Event Mining


Event Mining
DOWNLOAD

Download Event Mining PDF/ePub or read online books in Mobi eBooks. Click Download or Read Online button to get Event Mining book now. This website allows unlimited access to, at the time of writing, more than 1.5 million titles, including hundreds of thousands of titles in various foreign languages. If the content not found or just blank you must refresh this page





Event Mining


Event Mining
DOWNLOAD

Author : Tao Li
language : en
Publisher: CRC Press
Release Date : 2015-10-15

Event Mining written by Tao Li and has been published by CRC Press this book supported file pdf, txt, epub, kindle and other format this book has been release on 2015-10-15 with Business & Economics categories.

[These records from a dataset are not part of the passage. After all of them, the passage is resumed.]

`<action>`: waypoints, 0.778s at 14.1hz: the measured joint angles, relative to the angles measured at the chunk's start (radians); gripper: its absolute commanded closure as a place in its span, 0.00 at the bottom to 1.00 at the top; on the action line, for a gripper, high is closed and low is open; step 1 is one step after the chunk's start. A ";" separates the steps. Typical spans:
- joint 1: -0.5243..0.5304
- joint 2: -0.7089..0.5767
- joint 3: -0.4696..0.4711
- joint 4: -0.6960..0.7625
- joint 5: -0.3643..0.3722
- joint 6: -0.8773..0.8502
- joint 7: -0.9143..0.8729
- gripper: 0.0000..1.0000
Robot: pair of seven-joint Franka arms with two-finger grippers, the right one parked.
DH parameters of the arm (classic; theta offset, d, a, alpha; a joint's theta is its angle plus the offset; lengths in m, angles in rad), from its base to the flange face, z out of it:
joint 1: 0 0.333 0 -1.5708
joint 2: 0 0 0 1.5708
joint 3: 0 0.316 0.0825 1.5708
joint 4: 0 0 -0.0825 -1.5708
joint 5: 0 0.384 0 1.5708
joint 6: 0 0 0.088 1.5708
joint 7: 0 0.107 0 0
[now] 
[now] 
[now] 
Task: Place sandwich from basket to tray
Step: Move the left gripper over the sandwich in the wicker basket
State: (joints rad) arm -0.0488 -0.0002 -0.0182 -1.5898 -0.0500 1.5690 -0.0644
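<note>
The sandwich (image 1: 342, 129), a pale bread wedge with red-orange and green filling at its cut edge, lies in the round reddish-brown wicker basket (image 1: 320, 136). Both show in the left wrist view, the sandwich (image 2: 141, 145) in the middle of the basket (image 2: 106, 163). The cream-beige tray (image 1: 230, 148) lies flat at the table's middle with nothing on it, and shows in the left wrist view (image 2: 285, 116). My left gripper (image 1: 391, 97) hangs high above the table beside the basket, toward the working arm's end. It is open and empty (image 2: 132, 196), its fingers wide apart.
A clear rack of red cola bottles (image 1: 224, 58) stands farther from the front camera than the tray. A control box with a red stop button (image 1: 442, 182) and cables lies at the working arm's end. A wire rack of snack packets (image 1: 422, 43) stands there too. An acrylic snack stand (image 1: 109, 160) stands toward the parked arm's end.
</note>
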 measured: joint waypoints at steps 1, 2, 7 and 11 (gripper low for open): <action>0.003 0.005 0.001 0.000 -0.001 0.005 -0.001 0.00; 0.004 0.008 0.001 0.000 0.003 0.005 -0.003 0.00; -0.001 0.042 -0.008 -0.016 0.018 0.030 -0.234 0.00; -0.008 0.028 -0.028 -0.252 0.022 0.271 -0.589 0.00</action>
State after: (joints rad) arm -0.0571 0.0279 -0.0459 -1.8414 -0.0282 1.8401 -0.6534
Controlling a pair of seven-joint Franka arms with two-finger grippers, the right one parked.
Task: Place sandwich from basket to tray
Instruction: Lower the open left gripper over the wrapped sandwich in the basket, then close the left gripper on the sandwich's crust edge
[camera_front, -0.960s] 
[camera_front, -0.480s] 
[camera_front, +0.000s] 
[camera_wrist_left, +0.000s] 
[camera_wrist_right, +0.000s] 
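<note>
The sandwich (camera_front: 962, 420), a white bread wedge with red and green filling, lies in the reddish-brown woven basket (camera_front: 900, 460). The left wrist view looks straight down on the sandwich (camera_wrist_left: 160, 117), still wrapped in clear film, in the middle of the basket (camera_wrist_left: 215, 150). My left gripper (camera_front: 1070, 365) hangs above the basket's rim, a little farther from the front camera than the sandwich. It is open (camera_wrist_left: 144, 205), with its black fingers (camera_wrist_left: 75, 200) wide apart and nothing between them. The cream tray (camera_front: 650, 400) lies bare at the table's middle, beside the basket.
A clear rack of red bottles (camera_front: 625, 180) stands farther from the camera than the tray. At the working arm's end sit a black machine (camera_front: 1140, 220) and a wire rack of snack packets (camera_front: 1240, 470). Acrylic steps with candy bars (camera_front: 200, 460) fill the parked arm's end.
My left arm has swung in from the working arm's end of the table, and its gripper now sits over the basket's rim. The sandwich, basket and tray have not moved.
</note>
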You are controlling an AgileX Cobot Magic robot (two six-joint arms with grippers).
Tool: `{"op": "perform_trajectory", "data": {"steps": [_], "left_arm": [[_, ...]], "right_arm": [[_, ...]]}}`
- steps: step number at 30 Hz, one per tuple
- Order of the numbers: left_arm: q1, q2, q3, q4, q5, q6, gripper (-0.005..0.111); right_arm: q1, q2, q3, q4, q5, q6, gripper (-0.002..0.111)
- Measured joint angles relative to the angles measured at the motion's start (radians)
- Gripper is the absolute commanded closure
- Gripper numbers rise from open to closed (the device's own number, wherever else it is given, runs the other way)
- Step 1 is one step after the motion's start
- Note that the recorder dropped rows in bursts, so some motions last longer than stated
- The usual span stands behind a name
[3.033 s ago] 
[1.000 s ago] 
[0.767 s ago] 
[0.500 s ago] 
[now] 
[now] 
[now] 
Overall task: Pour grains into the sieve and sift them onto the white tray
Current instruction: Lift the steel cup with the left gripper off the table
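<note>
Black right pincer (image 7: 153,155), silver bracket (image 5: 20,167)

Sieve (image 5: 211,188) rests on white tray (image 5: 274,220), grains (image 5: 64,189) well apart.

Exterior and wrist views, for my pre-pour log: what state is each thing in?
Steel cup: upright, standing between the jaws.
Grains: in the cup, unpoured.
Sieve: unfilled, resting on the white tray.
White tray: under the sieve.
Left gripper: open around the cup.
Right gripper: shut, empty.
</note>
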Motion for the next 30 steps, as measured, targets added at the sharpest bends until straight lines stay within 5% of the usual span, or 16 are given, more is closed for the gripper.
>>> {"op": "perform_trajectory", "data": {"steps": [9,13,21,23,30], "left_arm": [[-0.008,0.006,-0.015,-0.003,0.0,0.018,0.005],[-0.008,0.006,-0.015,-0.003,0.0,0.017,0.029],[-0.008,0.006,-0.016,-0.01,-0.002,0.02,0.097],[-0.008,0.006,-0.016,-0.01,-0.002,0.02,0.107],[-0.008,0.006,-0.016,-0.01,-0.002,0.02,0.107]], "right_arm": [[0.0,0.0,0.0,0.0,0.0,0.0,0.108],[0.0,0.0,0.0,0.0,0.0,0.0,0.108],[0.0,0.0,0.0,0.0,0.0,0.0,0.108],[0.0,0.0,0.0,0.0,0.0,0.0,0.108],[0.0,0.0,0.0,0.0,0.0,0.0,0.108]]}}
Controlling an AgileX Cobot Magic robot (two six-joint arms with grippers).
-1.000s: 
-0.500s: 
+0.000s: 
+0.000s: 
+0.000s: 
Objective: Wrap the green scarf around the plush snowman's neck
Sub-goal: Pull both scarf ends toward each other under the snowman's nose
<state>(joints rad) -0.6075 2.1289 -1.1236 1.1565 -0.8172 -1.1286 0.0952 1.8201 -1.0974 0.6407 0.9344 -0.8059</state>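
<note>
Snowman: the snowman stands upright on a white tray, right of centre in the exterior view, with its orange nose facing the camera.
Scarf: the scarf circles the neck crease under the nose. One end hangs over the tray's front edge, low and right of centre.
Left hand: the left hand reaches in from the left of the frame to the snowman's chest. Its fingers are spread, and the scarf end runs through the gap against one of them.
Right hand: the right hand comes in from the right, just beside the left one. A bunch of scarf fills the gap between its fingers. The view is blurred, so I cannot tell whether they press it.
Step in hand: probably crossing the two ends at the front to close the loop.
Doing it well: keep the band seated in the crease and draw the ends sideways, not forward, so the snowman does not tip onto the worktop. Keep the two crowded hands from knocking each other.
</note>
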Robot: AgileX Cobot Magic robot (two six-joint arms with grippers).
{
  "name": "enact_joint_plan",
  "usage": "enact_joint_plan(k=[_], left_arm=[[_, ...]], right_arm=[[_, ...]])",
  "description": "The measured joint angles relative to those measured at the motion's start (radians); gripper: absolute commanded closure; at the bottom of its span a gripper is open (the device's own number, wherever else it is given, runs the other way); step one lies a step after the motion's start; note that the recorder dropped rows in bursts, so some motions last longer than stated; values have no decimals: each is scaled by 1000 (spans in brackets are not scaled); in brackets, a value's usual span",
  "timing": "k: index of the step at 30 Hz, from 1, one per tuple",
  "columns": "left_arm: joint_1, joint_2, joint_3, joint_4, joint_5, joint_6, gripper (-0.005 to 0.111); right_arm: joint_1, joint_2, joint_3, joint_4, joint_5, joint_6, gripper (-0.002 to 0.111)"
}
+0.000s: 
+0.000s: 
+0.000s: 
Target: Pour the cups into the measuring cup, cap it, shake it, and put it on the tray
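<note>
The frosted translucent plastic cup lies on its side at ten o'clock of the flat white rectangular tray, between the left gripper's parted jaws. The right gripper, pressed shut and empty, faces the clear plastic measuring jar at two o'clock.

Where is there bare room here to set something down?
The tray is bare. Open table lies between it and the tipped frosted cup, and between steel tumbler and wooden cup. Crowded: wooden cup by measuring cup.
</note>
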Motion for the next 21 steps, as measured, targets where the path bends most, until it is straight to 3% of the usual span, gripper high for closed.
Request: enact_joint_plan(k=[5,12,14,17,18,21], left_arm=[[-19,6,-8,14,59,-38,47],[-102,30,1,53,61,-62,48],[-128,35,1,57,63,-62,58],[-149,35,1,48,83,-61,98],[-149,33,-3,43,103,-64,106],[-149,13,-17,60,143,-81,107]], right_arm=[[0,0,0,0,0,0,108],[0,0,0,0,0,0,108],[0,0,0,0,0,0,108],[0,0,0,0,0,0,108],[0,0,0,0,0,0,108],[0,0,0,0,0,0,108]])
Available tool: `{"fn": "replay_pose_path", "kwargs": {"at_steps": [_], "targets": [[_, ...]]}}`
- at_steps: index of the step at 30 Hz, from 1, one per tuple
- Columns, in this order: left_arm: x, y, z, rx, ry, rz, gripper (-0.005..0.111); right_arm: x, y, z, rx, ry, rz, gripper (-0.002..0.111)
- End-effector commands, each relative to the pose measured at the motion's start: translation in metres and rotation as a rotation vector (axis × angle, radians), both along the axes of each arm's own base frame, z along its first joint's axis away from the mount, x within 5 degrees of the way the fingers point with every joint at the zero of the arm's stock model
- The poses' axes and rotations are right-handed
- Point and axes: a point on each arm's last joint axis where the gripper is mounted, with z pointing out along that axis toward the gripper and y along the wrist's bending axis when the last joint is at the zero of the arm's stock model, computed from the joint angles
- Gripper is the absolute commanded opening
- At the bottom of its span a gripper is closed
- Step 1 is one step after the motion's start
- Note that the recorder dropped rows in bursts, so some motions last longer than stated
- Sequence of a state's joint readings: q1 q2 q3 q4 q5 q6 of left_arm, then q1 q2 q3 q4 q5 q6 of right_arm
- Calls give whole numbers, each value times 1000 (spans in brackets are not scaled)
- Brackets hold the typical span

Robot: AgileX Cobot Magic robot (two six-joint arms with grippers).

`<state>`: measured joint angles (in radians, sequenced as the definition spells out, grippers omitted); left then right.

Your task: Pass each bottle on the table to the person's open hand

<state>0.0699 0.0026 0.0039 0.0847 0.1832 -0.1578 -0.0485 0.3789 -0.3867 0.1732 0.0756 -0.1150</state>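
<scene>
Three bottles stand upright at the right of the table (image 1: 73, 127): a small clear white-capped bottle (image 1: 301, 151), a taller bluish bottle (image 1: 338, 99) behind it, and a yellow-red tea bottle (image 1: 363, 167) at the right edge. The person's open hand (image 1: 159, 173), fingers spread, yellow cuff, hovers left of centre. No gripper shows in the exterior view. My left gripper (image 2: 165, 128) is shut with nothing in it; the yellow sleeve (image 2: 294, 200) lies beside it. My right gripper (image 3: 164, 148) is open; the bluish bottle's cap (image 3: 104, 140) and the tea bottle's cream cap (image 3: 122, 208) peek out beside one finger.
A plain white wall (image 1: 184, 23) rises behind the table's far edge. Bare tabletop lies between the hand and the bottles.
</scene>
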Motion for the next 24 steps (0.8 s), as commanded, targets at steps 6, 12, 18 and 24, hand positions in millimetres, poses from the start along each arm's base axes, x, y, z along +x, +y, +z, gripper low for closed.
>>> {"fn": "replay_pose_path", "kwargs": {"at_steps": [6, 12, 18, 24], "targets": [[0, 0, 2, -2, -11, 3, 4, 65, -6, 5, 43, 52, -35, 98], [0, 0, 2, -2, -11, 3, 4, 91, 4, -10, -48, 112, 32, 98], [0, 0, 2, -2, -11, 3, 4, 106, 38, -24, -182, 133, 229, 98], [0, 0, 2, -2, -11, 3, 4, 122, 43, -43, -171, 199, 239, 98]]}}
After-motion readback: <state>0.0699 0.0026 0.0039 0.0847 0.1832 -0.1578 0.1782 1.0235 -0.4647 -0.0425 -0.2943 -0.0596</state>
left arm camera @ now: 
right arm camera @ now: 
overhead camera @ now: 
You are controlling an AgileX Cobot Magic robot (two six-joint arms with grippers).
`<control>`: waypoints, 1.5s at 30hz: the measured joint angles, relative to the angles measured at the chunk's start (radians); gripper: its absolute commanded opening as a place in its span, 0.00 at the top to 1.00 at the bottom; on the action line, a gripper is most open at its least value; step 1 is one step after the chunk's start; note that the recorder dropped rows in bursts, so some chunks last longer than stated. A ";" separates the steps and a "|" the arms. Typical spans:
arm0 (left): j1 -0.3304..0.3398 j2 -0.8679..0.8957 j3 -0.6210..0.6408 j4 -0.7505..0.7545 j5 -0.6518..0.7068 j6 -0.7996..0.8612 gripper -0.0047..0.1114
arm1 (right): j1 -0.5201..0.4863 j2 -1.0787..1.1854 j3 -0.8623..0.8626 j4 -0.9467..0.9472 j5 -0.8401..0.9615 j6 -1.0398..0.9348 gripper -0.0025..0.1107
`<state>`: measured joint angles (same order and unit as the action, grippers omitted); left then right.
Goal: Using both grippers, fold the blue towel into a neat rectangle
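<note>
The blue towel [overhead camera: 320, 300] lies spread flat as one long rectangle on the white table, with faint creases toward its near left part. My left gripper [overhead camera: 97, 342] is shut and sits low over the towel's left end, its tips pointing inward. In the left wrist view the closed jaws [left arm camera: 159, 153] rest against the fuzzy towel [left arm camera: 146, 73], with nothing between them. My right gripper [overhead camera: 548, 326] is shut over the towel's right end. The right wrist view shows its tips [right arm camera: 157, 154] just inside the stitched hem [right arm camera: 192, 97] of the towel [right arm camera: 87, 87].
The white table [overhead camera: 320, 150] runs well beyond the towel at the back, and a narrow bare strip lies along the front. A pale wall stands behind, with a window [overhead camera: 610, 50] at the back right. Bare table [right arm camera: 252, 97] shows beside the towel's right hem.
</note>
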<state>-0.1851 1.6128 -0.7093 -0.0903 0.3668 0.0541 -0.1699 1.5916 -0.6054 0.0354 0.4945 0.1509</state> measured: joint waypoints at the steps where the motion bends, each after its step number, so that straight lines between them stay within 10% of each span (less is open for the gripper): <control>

Event mining encompasses techniques for automatically and efficiently extracting valuable knowledge from historical event/log data. The field, therefore, plays an important role in data-driven system management. Event Mining: Algorithms and Applications presents state-of-the-art event mining approaches and applications with a focus on computing sys



Event Mining


Event Mining
DOWNLOAD

Author : Tao Li
language : en
Publisher:
Release Date : 2015

Event Mining written by Tao Li and has been published by this book supported file pdf, txt, epub, kindle and other format this book has been release on 2015 with categories.




Event Mining For Explanatory Modeling


Event Mining For Explanatory Modeling
DOWNLOAD

Author : Laleh Jalali
language : en
Publisher: Morgan & Claypool
Release Date : 2021-05-21

Event Mining For Explanatory Modeling written by Laleh Jalali and has been published by Morgan & Claypool this book supported file pdf, txt, epub, kindle and other format this book has been release on 2021-05-21 with Computers categories.


This book introduces the concept of Event Mining for building explanatory models from analyses of correlated data. Such a model may be used as the basis for predictions and corrective actions. The idea is to create, via an iterative process, a model that explains causal relationships in the form of structural and temporal patterns in the data. The first phase is the data-driven process of hypothesis formation, requiring the analysis of large amounts of data to find strong candidate hypotheses. The second phase is hypothesis testing, wherein a domain expert’s knowledge and judgment is used to test and modify the candidate hypotheses. The book is intended as a primer on Event Mining for data-enthusiasts and information professionals interested in employing these event-based data analysis techniques in diverse applications. The reader is introduced to frameworks for temporal knowledge representation and reasoning, as well as temporal data mining and pattern discovery. Also discussed are the design principles of event mining systems. The approach is reified by the presentation of an event mining system called EventMiner, a computational framework for building explanatory models. The book contains case studies of using EventMiner in asthma risk management and an architecture for the objective self. The text can be used by researchers interested in harnessing the value of heterogeneous big data for designing explanatory event-based models in diverse application areas such as healthcare, biological data analytics, predictive maintenance of systems, computer networks, and business intelligence.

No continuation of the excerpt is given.